**Work to be completed**
Each line of the data should be repeated precisely.

**Extracted information**
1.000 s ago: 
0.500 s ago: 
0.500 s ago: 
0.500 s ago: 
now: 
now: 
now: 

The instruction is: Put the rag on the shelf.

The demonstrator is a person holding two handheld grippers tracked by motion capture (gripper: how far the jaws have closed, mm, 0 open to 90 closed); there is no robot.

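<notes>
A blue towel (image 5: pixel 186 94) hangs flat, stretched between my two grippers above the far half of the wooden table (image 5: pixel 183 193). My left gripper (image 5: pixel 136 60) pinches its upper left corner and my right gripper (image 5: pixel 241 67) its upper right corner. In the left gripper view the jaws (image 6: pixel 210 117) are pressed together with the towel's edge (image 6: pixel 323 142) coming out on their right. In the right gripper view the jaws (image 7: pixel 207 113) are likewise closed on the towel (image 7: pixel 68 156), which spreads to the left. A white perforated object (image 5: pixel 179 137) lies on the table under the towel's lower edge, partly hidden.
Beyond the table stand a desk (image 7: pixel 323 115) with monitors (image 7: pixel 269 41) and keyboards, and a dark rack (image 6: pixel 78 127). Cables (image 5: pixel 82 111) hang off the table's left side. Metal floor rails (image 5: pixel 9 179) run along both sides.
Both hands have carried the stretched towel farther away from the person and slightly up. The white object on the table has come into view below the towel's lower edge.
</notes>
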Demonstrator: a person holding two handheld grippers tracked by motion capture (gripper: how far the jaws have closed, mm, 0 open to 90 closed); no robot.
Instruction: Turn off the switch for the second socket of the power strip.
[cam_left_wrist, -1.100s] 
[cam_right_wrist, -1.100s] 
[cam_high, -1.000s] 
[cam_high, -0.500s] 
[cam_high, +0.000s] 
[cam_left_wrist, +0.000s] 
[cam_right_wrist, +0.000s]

**Exercise output**
1.000 s ago: 
0.500 s ago: 
0.500 s ago: 
0.500 s ago: 
now: 
now: 
now: 

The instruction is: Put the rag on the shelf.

The demonstrator is a person holding two handheld grippers tracked by motion capture (gripper: how far the jaws have closed, mm, 0 open to 90 closed); there is no robot.

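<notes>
A blue towel (image 5: pixel 186 94) hangs flat, stretched between my two grippers above the far half of the wooden table (image 5: pixel 183 193). My left gripper (image 5: pixel 136 60) pinches its upper left corner and my right gripper (image 5: pixel 241 67) its upper right corner. In the left gripper view the jaws (image 6: pixel 210 117) are pressed together with the towel's edge (image 6: pixel 323 142) coming out on their right. In the right gripper view the jaws (image 7: pixel 207 113) are likewise closed on the towel (image 7: pixel 68 156), which spreads to the left. A white perforated object (image 5: pixel 179 137) lies on the table under the towel's lower edge, partly hidden.
Beyond the table stand a desk (image 7: pixel 323 115) with monitors (image 7: pixel 269 41) and keyboards, and a dark rack (image 6: pixel 78 127). Cables (image 5: pixel 82 111) hang off the table's left side. Metal floor rails (image 5: pixel 9 179) run along both sides.
Both hands have carried the stretched towel farther away from the person and slightly up. The white object on the table has come into view below the towel's lower edge.
</notes>
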Demonstrator: a person holding two handheld grippers tracked by motion capture (gripper: how far the jaws have closed, mm, 0 open to 90 closed); no robot.
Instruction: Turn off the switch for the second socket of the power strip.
[cam_left_wrist, -1.100s] 
[cam_right_wrist, -1.100s] 
[cam_high, -1.000s] 
[cam_high, -0.500s] 
[cam_high, +0.000s] 
[cam_left_wrist, +0.000s] 
[cam_right_wrist, +0.000s]

That finishes the exercise.